# SUPPLIED INFORMATION

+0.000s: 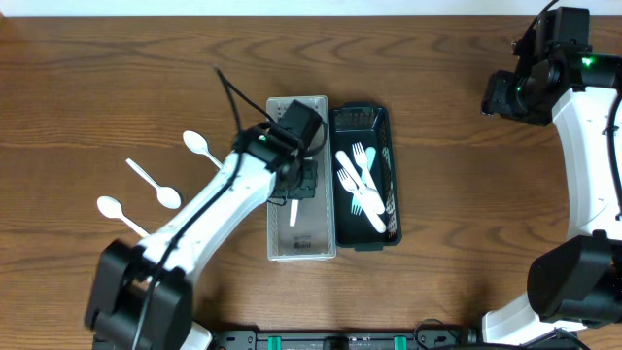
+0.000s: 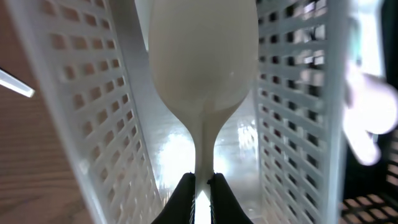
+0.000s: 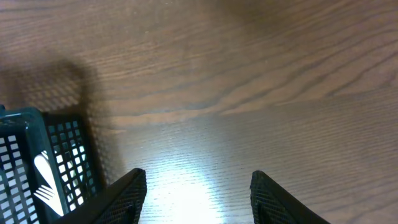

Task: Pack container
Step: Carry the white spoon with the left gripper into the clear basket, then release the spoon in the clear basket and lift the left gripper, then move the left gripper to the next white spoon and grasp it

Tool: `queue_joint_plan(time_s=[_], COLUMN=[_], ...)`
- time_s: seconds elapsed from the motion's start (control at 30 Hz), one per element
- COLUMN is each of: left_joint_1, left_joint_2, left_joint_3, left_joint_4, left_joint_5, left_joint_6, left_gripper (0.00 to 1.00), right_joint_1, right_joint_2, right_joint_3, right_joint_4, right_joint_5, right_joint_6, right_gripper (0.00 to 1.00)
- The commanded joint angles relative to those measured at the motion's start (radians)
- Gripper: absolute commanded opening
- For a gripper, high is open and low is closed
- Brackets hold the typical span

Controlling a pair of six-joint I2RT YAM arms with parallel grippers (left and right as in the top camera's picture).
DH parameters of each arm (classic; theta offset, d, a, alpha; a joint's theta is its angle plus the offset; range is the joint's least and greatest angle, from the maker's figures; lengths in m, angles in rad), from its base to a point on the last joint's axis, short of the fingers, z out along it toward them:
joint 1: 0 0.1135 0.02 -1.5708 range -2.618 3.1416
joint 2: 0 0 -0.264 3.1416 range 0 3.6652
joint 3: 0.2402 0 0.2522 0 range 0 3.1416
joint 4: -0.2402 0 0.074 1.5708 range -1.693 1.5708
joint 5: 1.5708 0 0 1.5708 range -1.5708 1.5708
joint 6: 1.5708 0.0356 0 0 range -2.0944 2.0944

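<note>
Between the white basket (image 1: 303,245) walls: left gripper (image 2: 200,186) clamped on spoon (image 2: 202,56) handle, bowl pointing straight ahead, long axis along the basket's length. Letting go looks next. Right gripper (image 3: 196,193) stands apart, well off over bare tabletop (image 3: 249,62).

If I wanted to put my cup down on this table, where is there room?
Bare wooden table runs from the dark green mesh basket to the right arm, and across the far left corner. Crowded: the white perforated plastic basket under the left gripper, and three white plastic spoons beside it.
</note>
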Motion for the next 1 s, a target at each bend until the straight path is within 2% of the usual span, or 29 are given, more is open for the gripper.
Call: queue_joint_plan(time_s=[0.0,0.03,0.1,0.17,0.2,0.27,0.43,0.63,0.8,0.97], left_joint_1=[-0.002,-0.002,-0.001,-0.002,-0.001,0.003,0.07,0.304,0.514,0.588], left_joint_2=[0.004,0.0,-0.008,-0.023,-0.031,-0.057,-0.148,-0.193,-0.081,0.088], left_joint_3=[-0.002,-0.002,0.0,0.008,0.015,0.037,0.115,0.166,0.166,0.166], left_joint_4=[0.002,0.002,0.002,0.001,0.001,-0.003,-0.007,0.043,0.056,0.059], left_joint_5=[-0.019,-0.019,-0.019,-0.02,-0.026,-0.057,-0.101,-0.196,-0.188,-0.105], left_joint_6=[0.013,0.014,0.023,0.044,0.058,0.066,0.113,0.013,-0.143,-0.172], left_gripper=[0.07,0.09,0.38,0.58,0.65,0.73,0.76,0.84,0.88,0.93], right_joint_1=[-0.005,-0.005,-0.005,-0.005,-0.005,-0.005,-0.005,-0.005,-0.003,-0.003], right_joint_2=[0.002,0.002,0.002,0.002,0.002,0.002,0.003,0.003,0.003,0.003], right_joint_3=[-0.006,-0.006,-0.006,-0.006,-0.006,-0.006,-0.006,-0.006,-0.006,-0.006], right_joint_4=[-0.004,-0.004,-0.004,-0.003,-0.003,-0.001,-0.001,-0.001,0.002,0.002], right_joint_5=[-0.004,-0.004,-0.004,-0.004,-0.003,-0.003,-0.003,-0.003,-0.003,-0.003], right_joint_6=[-0.016,-0.016,-0.023,-0.023,-0.023,-0.023,-0.031,-0.035,-0.034,-0.034], right_gripper=[0.56,0.57,0.57,0.57,0.57,0.57,0.57,0.58,0.58,0.58])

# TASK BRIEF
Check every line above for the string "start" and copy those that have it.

# REPLY
- time_s: seconds elapsed from the motion's start (control at 30 Hz), one per element
- The commanded joint angles relative to those measured at the motion's start (radians)

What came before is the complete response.